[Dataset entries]
- - - - - - -
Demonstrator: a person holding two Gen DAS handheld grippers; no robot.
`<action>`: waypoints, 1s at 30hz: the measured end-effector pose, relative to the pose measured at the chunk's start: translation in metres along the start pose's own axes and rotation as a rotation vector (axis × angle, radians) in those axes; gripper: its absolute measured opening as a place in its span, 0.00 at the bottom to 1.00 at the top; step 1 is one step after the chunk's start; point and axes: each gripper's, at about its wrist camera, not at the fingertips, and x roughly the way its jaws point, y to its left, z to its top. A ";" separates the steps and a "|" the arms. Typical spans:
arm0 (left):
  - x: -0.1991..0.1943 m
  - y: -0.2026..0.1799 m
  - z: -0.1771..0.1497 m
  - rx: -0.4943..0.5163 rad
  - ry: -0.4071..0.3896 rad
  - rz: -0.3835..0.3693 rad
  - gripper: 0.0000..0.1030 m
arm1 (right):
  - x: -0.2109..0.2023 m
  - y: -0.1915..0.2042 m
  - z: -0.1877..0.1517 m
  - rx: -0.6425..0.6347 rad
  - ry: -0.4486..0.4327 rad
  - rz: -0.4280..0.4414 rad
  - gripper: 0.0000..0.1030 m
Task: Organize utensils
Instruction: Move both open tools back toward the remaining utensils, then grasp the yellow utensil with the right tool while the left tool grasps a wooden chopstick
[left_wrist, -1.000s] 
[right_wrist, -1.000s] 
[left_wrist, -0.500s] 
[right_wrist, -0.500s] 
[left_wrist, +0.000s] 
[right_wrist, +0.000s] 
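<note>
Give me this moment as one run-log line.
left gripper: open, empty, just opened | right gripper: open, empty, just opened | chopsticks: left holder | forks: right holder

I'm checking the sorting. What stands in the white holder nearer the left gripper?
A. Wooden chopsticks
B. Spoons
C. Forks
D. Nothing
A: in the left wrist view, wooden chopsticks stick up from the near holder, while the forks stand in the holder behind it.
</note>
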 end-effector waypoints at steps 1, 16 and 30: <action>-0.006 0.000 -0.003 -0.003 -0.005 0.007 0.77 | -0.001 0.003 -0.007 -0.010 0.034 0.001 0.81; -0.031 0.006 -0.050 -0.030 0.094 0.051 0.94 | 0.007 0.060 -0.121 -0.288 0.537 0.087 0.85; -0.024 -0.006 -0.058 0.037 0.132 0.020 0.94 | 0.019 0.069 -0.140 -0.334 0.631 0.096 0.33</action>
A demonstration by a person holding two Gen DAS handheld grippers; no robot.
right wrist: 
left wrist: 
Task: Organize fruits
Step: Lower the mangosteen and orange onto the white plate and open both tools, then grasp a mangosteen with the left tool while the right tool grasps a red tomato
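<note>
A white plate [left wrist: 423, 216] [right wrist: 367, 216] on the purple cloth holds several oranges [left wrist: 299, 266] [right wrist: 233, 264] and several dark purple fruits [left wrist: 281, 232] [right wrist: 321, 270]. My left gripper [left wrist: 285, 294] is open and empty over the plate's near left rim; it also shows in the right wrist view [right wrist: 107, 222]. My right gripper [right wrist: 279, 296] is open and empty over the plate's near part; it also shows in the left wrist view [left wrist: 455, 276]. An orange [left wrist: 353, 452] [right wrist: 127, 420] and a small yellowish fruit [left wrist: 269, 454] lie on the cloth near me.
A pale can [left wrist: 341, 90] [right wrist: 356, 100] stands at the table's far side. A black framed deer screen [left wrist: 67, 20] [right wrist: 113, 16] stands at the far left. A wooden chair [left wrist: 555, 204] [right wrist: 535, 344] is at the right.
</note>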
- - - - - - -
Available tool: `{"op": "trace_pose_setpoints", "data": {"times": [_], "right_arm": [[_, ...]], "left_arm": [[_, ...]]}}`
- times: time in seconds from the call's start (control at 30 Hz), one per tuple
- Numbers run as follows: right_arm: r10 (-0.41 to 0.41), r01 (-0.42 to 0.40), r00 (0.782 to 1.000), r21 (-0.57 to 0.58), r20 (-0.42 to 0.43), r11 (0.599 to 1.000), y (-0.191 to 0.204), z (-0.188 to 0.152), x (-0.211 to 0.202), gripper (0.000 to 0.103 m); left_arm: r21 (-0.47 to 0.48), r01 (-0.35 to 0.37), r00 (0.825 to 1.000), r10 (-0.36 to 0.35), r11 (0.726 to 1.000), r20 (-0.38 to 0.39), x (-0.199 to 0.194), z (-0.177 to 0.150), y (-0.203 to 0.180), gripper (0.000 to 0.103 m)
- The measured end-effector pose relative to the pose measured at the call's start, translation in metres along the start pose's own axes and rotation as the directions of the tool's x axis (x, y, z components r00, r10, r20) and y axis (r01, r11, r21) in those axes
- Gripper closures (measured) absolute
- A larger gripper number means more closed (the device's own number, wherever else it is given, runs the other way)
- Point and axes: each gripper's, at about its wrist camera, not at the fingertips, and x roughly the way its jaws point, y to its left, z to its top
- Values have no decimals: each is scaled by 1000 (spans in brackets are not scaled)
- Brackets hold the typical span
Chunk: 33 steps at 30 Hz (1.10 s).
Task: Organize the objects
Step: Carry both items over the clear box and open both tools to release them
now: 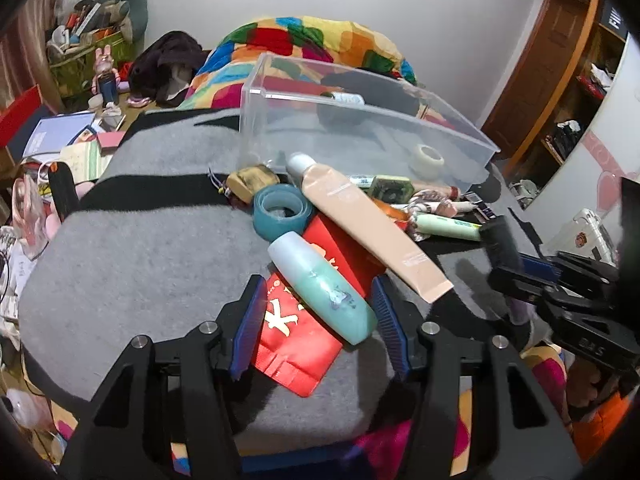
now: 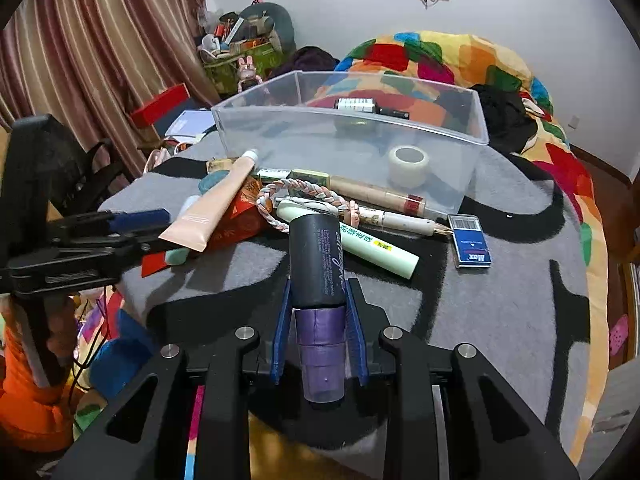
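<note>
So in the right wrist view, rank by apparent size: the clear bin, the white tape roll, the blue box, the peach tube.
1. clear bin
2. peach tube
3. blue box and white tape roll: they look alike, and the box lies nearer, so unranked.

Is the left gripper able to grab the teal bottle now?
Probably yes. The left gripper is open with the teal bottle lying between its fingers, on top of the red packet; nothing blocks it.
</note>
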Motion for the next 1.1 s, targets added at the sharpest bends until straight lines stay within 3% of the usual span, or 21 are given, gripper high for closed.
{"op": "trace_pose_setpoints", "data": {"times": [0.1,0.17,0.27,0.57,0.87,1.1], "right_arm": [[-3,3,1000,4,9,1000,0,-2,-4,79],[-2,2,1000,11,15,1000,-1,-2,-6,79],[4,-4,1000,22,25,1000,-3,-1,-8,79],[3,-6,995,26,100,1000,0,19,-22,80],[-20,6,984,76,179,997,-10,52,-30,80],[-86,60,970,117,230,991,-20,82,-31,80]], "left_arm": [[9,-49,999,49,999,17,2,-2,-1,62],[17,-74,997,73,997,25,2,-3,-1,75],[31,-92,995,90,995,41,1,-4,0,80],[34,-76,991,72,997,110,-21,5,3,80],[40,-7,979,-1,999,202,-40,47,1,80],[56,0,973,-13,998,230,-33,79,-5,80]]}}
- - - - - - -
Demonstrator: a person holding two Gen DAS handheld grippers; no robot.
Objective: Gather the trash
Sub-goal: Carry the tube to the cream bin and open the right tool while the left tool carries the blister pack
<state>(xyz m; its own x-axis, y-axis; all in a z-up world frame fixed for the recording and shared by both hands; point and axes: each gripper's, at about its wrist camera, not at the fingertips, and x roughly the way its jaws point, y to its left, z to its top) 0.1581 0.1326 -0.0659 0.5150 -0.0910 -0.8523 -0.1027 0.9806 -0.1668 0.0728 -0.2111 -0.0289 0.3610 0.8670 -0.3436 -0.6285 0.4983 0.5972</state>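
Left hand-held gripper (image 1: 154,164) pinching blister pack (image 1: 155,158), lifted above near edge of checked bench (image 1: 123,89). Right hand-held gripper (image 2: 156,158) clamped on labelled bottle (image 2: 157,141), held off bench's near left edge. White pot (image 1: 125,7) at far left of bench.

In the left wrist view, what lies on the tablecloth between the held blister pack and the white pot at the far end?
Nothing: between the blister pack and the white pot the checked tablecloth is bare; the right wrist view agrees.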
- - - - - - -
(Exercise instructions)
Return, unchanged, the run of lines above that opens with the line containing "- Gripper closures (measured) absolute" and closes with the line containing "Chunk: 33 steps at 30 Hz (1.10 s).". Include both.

(Response area)
- Gripper closures (measured) absolute
- A larger gripper number means more closed (the device's own number, wherever else it is given, runs the other way)
- Point and axes: each gripper's, at about its wrist camera, not at the fingertips, and x roughly the way its jaws point, y to its left, z to its top
- Values have no decimals: each is scaled by 1000 (spans in brackets are not scaled)
- Brackets hold the typical span
Chunk: 33 steps at 30 Hz (1.10 s).

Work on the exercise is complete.